Return only that part of the material below which starts with the line containing "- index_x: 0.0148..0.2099" and goes on through the line containing "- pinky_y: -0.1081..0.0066", restated exactly.

------------------------------

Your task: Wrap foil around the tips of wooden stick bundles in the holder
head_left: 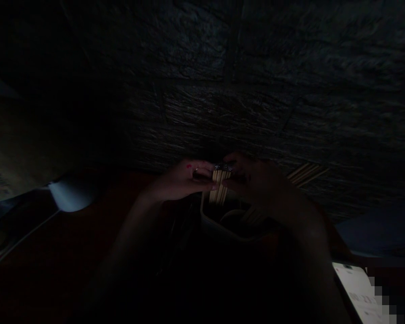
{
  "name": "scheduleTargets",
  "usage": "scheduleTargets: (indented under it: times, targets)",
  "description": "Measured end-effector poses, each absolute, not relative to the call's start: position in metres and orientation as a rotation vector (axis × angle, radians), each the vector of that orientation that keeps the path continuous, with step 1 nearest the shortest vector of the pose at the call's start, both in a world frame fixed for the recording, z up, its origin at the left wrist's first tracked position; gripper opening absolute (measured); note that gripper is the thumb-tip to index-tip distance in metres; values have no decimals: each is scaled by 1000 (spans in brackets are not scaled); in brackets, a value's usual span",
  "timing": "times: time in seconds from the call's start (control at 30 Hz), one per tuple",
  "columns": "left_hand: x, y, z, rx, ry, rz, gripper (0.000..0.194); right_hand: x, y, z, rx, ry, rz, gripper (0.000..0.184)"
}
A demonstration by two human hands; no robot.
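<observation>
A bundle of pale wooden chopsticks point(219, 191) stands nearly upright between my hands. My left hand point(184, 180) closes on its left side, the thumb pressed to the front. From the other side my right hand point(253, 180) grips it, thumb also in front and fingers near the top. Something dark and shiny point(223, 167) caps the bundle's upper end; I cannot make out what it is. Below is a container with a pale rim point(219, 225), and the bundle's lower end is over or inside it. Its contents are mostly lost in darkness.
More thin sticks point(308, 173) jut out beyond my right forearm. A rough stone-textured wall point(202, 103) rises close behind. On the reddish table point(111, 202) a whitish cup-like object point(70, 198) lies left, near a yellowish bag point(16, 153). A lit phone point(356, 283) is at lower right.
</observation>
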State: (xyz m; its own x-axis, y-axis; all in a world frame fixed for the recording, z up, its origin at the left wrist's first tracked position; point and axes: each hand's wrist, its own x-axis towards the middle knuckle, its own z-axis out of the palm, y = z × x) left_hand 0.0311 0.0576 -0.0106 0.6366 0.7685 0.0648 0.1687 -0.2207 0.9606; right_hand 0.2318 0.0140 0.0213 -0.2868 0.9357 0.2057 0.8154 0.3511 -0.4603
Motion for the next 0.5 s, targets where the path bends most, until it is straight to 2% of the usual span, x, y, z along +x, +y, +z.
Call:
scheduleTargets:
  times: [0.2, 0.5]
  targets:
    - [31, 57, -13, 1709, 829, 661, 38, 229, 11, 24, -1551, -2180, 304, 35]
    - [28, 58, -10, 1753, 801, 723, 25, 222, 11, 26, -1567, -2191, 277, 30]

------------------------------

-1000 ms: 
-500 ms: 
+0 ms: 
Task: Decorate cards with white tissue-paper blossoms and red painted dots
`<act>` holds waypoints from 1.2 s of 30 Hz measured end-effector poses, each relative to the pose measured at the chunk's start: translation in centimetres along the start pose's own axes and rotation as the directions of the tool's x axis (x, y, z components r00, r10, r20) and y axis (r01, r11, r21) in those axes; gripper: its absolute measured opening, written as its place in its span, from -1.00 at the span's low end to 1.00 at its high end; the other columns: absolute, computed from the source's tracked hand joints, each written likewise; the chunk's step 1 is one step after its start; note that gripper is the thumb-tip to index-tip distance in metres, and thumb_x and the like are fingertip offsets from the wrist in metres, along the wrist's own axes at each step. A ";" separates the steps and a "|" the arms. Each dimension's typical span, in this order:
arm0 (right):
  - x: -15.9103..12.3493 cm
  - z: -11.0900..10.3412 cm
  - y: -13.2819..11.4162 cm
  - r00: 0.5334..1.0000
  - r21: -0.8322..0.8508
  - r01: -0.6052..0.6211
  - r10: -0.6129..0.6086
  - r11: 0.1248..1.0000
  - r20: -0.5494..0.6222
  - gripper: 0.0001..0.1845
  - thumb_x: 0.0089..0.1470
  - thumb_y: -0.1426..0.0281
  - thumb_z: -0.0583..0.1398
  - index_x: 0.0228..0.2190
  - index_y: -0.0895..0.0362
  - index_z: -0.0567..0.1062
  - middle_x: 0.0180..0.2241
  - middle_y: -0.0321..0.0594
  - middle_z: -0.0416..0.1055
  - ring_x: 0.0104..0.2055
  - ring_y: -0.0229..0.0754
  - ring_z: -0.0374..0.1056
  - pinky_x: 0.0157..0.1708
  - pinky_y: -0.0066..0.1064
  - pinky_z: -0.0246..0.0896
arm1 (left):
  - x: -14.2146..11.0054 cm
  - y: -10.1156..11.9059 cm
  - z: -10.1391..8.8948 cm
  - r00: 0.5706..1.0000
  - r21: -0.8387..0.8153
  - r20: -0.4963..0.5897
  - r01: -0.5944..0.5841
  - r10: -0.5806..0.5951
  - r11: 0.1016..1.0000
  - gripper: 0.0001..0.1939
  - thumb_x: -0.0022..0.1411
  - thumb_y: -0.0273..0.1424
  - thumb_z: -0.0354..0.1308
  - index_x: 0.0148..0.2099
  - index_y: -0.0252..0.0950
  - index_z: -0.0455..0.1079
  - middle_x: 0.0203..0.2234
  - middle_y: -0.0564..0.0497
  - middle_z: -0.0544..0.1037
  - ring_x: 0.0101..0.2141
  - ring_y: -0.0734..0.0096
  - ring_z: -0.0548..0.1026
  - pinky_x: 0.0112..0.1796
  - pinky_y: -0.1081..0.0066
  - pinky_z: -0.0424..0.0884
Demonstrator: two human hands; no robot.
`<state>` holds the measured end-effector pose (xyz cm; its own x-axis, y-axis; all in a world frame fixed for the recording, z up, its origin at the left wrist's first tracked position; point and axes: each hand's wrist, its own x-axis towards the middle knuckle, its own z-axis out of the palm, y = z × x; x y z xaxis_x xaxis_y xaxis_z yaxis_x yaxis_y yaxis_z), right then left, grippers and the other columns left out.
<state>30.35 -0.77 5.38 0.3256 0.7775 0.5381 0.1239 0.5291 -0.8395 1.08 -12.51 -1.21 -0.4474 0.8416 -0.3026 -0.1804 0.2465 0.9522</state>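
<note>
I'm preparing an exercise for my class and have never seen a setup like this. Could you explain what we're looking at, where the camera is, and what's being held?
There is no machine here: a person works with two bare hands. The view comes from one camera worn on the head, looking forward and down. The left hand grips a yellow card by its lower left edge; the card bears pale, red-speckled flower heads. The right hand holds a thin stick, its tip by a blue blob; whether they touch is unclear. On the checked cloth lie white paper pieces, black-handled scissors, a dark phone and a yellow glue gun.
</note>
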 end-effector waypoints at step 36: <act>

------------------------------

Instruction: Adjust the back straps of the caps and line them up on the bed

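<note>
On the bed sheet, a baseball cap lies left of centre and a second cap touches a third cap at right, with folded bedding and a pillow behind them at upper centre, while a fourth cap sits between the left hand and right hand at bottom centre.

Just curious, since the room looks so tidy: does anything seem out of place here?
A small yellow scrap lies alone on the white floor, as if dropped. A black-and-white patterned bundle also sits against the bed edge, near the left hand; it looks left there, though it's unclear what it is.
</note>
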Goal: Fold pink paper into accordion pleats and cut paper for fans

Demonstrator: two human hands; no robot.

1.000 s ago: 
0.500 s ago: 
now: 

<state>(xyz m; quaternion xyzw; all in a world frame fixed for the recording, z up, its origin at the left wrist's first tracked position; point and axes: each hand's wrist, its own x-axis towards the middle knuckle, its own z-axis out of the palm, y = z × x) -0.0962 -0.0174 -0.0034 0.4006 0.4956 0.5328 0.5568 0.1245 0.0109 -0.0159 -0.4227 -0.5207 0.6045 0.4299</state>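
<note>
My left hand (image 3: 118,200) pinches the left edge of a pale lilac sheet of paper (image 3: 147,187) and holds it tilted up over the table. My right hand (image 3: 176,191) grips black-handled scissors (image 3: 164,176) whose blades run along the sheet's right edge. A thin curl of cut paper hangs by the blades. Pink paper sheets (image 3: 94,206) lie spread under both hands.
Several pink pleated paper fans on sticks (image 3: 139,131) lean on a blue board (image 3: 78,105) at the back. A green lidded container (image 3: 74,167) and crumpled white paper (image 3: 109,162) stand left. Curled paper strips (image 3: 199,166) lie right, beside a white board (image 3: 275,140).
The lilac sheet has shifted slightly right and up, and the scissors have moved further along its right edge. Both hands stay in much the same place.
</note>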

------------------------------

PROBLEM SOLUTION -
  - index_x: 0.0148..0.2099
  - index_y: -0.0252..0.0950
  - index_z: -0.0455..0.1079
  - middle_x: 0.0203..0.2234
  - middle_y: -0.0564..0.0497
  - middle_z: -0.0544..0.1037
  - ring_x: 0.0101..0.2141
  - ring_y: -0.0734..0.0096
  - ring_z: -0.0548..0.1026
  - pinky_x: 0.0112..0.1796
  - pinky_y: -0.1081..0.0066

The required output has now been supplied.